Would you please transcribe the entire listing exactly?

########################################

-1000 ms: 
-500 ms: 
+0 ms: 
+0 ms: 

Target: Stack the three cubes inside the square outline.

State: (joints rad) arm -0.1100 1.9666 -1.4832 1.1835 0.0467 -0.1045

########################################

◆ Answer space ◆
-1000 ms: 
-500 ms: 
+0 ms: 
+0 ms: 

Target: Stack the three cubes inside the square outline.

State: (joints rad) arm -0.1100 1.9666 -1.4832 1.1835 0.0467 -0.1045

With the answer given, the exercise is closed.